MOPS-PRM is proposed, a roadmap-based motion planner that integrates the perception cost of observing multiple objects or humans directly into motion planning for high-DoF robots, and is extensively validated in both simulated and real-world experiments.

Abstract

It will be increasingly common for robots to operate in cluttered human-centered environments such as homes, workplaces, and hospitals, where the robot is often tasked to maintain perception constraints, such as monitoring people or multiple objects, for safety and reliability while executing its task. However, existing perception-aware approaches typically focus on low-degree-of-freedom (DoF) systems or only consider a single object in the context of high-DoF robots. This motivates us to consider the problem of perception-aware motion planning for high-DoF robots that accounts for multi-object monitoring constraints. We employ a scene graph representation of the environment, offering a great potential for incorporating long-horizon task and motion planning thanks to its rich semantic and spatial information. However, it does not capture perception-constrained information, such as the viewpoints the user prefers. To address these challenges, we propose MOPS-PRM, a roadmap-based motion planner, that integrates the perception cost of observing multiple objects or humans directly into motion planning for high-DoF robots. The perception cost is embedded to each object as part of a scene graph, and used to selectively sample configurations for roadmap construction, implicitly enforcing the perception constraints. Our method is extensively validated in both simulated and real-world experiments, achieving more than ~36% improvement in the average number of detected objects and ~17% better track rate against other perception-constrained baselines, with comparable planning times and path lengths.
Paper Structure (11 sections, 13 equations, 5 figures, 1 table, 1 algorithm)
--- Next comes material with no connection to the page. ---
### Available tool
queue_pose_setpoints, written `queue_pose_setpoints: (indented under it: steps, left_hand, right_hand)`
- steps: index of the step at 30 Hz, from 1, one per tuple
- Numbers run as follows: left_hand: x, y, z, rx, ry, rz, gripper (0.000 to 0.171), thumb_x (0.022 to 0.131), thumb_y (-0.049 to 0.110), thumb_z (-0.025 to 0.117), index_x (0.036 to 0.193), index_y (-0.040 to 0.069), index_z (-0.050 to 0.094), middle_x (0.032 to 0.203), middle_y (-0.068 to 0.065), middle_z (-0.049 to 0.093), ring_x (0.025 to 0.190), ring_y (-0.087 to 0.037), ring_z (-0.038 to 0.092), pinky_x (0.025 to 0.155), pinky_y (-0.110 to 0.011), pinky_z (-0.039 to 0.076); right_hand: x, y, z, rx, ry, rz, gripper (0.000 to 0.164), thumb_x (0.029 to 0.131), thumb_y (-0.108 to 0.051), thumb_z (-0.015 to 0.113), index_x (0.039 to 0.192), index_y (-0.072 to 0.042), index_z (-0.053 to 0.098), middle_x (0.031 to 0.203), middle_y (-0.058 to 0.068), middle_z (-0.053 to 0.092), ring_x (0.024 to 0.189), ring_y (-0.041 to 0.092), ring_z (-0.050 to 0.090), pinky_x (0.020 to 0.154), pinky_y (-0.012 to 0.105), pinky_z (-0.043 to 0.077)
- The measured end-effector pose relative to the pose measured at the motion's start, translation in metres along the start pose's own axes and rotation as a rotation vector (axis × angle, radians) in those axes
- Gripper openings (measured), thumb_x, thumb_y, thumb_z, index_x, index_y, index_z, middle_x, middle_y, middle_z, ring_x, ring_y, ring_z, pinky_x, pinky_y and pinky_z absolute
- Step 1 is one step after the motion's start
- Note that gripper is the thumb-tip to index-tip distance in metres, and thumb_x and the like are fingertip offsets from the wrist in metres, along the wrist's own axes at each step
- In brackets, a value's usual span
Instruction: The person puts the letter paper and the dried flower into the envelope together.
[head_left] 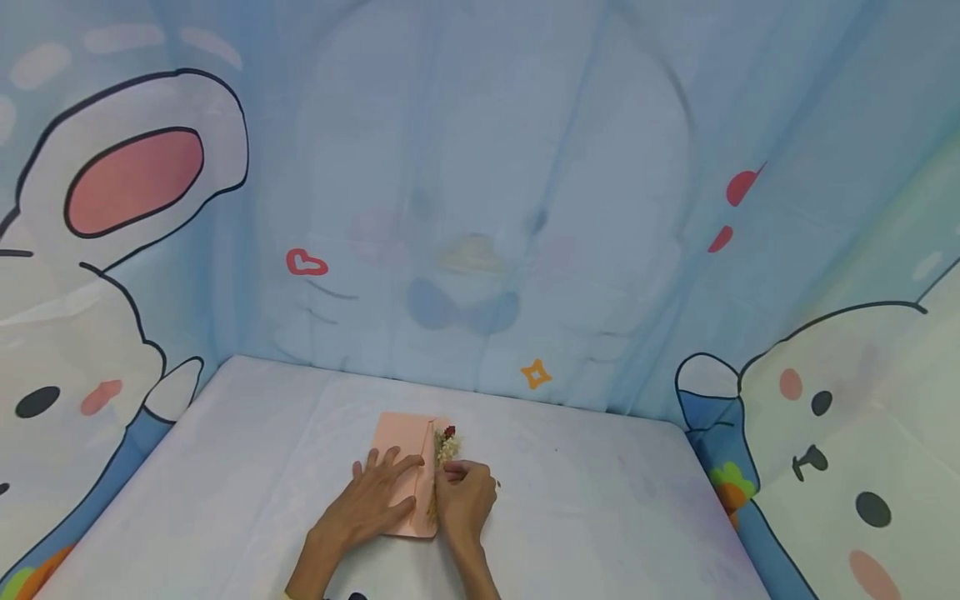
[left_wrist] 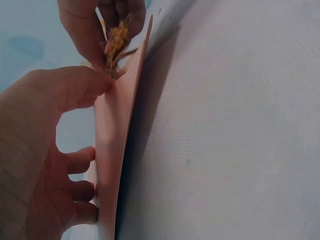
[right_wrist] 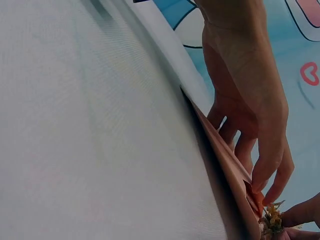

This paper contains 11 sections, 13 equations, 5 figures, 1 table, 1 algorithm.

Figures (5)

  • Figure 1: An illustration of our perception-aware motion planner that leverages a scene graph embedded with perception costs to generate a trajectory from a start to a goal, while monitoring three objects of interest. The screen of the monitor is the preferable viewpoint in this scenario.
  • Figure 2: This figure presents the pipeline of our planner. The planner takes the scene graph as input, combining geometric and object-level information with a neural perception cost function to perform multi-object constrained sampling. Sampling is performed (see \ref{['sec:method_multiobject']}) to construct a PRM, which is searched using A* to generate a trajectory that effectively accomplishes perception tasks involving multiple objects along the path.
  • Figure 3: In our simulated benchmarks, the robot moves from a start to a goal in an office environment while monitoring the four screens of the monitors placed on the table. The robot takes the longer path to observe the monitors, where the arrows illustrate the camera orientations. The bottom plot shows the camera pan-tilt joint angles along the trajectory.
  • Figure 4: In this real-robot experiment, the robot plans two different paths with the same start (shown in red) and goal (shown in green) based on a user-specified importance of the two paintings: the yellow path prioritizes painting 1, while the blue path prioritizes painting 2. Both paths start by observing a human with a monitor and end by looking at another human sitting at the table while the middle sections of the paths differ as they prioritize observing different paintings.
  • Figure 5: Performance of MOPS-PRM under varying number of objects and PRM sizes. In the first column, the number of objects is fixed at five. In the second, PRM size is approximately 300 nodes. We report the planning and PRM construction times, and the average number of detections per frame.